### WHAT IS BEING ASKED
Reproduce the entries shown below only from the line with "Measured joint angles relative" down to the line with "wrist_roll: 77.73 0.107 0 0", keeping both end lines and copying each one exactly.

### PROVIDED INFORMATION
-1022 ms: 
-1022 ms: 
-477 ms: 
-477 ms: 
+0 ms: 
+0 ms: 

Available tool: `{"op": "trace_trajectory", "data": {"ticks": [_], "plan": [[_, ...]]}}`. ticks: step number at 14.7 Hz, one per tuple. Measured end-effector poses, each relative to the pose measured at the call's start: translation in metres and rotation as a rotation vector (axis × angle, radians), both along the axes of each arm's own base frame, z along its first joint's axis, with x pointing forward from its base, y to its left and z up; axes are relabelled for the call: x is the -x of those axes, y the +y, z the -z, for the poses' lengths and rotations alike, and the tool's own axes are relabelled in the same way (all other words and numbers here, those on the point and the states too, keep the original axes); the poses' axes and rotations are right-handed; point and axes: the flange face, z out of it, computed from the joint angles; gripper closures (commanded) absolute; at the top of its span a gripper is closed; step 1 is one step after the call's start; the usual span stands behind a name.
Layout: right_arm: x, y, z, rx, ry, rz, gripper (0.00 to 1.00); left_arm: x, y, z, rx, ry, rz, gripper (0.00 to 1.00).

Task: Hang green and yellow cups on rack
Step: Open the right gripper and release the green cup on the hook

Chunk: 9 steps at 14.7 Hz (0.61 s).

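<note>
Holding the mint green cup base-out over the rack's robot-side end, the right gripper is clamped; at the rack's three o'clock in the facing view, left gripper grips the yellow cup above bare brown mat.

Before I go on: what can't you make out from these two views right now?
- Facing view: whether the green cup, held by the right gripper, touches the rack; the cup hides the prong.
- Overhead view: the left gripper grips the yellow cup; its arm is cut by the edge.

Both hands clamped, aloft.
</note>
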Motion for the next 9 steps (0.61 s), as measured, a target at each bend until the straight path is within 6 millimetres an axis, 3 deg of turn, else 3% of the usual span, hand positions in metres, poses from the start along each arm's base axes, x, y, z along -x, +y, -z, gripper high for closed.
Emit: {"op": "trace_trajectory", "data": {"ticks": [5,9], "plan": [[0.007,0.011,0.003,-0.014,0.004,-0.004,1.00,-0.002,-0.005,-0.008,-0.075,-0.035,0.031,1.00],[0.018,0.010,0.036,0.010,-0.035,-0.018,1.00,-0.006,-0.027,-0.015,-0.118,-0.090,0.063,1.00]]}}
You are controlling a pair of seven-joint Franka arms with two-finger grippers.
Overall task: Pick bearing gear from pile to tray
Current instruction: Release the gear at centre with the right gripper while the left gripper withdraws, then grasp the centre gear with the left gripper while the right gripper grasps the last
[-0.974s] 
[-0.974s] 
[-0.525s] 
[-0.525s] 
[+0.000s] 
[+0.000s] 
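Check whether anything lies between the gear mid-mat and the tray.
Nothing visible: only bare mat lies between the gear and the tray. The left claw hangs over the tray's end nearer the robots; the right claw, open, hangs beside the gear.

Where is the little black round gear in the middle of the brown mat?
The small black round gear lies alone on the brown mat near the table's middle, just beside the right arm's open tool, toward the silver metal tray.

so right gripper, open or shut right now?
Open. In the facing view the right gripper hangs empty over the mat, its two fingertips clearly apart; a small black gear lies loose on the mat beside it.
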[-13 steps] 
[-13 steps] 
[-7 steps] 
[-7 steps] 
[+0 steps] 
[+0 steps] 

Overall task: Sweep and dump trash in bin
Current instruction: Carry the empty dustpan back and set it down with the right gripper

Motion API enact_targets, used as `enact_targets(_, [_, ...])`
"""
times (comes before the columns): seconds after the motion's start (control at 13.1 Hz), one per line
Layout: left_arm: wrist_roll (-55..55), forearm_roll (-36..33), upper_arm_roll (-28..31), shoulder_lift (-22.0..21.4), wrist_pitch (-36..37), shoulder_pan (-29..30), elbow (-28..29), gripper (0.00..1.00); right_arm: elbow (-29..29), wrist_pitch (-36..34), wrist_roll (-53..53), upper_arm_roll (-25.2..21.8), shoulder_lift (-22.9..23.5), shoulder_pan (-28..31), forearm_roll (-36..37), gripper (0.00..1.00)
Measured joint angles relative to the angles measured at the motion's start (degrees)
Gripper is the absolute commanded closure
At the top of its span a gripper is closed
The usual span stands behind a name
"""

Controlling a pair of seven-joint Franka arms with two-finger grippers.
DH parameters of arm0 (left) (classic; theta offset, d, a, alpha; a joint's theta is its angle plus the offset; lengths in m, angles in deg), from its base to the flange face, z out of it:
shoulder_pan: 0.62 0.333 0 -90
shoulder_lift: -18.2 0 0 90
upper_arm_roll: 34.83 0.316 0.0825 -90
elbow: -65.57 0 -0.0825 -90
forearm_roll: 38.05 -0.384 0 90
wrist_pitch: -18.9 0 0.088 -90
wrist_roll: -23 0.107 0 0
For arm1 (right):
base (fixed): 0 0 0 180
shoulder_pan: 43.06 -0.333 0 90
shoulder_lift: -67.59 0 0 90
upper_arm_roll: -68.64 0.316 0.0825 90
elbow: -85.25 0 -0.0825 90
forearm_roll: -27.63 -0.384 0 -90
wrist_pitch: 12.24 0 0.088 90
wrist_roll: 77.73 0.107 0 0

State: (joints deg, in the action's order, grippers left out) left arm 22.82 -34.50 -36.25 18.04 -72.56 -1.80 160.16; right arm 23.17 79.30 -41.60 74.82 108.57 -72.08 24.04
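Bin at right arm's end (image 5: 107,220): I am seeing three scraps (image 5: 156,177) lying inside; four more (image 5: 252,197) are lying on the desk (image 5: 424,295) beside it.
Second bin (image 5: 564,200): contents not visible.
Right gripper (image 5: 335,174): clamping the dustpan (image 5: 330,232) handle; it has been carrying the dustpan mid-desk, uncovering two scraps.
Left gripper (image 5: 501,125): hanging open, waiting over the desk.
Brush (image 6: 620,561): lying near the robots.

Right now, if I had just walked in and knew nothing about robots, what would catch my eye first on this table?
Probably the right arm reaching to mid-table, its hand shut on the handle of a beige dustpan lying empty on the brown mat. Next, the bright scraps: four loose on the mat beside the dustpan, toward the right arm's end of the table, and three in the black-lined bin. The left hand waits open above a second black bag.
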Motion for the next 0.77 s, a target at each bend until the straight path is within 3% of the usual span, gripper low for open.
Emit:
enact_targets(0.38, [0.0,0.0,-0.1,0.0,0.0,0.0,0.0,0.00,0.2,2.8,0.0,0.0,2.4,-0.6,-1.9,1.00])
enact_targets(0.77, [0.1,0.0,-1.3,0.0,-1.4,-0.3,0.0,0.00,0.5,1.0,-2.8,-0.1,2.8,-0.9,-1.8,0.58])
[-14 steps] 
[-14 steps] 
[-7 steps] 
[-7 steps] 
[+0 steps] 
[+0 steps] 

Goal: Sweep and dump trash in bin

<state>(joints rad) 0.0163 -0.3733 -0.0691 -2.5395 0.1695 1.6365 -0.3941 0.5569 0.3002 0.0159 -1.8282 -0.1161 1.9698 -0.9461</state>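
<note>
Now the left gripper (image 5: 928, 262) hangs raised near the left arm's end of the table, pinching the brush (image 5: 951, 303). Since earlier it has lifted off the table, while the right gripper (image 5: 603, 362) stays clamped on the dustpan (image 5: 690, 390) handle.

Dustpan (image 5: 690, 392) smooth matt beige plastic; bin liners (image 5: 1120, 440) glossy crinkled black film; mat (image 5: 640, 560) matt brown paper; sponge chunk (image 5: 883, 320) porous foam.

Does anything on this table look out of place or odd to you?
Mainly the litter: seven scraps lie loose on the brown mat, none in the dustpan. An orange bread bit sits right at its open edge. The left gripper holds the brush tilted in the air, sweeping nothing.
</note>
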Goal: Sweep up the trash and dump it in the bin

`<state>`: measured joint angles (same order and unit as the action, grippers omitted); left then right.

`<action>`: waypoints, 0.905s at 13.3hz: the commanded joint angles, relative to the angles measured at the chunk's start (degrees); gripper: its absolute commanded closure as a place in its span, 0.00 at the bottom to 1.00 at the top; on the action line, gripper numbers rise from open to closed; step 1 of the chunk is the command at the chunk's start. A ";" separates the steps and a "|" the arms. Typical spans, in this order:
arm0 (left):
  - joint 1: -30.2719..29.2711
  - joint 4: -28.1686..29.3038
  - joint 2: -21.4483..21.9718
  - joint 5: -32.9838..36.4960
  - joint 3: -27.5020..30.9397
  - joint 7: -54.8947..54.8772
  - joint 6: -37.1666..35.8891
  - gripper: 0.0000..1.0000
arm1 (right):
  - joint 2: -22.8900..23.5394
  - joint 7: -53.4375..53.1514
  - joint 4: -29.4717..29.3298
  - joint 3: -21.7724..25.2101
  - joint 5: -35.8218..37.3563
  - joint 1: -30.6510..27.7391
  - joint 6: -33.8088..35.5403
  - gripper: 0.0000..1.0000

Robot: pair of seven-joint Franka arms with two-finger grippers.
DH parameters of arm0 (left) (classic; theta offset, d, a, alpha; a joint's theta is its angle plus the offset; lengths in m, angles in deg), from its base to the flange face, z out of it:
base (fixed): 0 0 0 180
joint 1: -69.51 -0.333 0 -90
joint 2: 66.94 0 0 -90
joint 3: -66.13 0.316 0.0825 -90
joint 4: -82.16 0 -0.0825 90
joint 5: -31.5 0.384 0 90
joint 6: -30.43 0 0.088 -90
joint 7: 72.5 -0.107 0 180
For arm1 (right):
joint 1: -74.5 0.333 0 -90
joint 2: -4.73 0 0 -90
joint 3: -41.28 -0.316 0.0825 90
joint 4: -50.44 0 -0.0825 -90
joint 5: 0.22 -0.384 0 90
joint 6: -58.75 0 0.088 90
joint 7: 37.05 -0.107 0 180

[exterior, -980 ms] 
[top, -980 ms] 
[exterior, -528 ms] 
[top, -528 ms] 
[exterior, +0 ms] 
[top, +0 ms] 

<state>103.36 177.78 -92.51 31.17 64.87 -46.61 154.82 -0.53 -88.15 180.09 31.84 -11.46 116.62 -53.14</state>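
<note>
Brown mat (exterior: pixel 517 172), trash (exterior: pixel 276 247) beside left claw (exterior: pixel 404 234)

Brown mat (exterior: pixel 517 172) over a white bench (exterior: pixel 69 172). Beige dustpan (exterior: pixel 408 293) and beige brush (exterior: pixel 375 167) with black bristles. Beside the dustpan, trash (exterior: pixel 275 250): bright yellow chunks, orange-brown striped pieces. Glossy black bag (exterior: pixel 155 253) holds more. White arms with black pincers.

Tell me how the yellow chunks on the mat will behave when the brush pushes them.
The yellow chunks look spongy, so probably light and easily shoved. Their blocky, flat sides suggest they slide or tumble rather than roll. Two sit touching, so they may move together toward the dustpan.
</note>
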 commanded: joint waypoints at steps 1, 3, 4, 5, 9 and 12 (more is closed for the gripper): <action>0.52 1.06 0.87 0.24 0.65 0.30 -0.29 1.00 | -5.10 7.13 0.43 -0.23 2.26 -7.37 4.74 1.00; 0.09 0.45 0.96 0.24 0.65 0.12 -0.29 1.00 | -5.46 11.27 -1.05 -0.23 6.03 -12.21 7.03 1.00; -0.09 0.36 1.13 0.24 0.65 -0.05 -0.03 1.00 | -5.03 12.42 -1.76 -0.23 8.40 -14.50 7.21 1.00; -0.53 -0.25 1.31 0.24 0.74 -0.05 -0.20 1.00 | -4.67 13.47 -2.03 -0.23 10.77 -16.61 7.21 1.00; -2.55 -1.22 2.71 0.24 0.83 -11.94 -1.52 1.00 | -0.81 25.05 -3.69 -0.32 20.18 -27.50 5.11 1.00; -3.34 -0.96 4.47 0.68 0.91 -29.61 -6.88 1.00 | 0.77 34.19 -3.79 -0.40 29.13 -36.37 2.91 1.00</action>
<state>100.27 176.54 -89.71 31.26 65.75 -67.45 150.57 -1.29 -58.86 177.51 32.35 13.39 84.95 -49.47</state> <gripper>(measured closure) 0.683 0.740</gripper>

### EXERCISE SOLUTION
Measured joint angles relative to the angles measured at the motion's start (degrees)
Gripper is the absolute commanded closure
At the top of its span a gripper is closed
The usual span stands behind a name
"""

Controlling a pair of seven-joint Franka arms with two-finger grippers.
DH parameters of arm0 (left) (classic; theta offset, d, a, alpha; a joint's theta is its angle plus the offset; lengths in m, angles in deg), from its base to the flange face, z out of it:
shoulder_pan: 0.62 0.333 0 -90
shoulder_lift: -18.2 0 0 90
upper_arm_roll: 34.83 0.316 0.0825 -90
elbow: -65.57 0 -0.0825 -90
forearm_roll: 38.05 -0.384 0 90
wrist_pitch: -18.9 0 0.088 -90
wrist_roll: -23 0.107 0 0
For arm1 (right):
base (fixed): 0 0 0 180
shoulder_pan: 43.06 -0.333 0 90
shoulder_lift: -67.59 0 0 90
upper_arm_roll: -68.64 0.316 0.0825 90
elbow: -85.25 0 -0.0825 90
forearm_roll: -27.63 -0.384 0 -90
wrist_pitch: 12.24 0 0.088 90
wrist_roll: 77.73 0.107 0 0

That is the complete output for this exercise.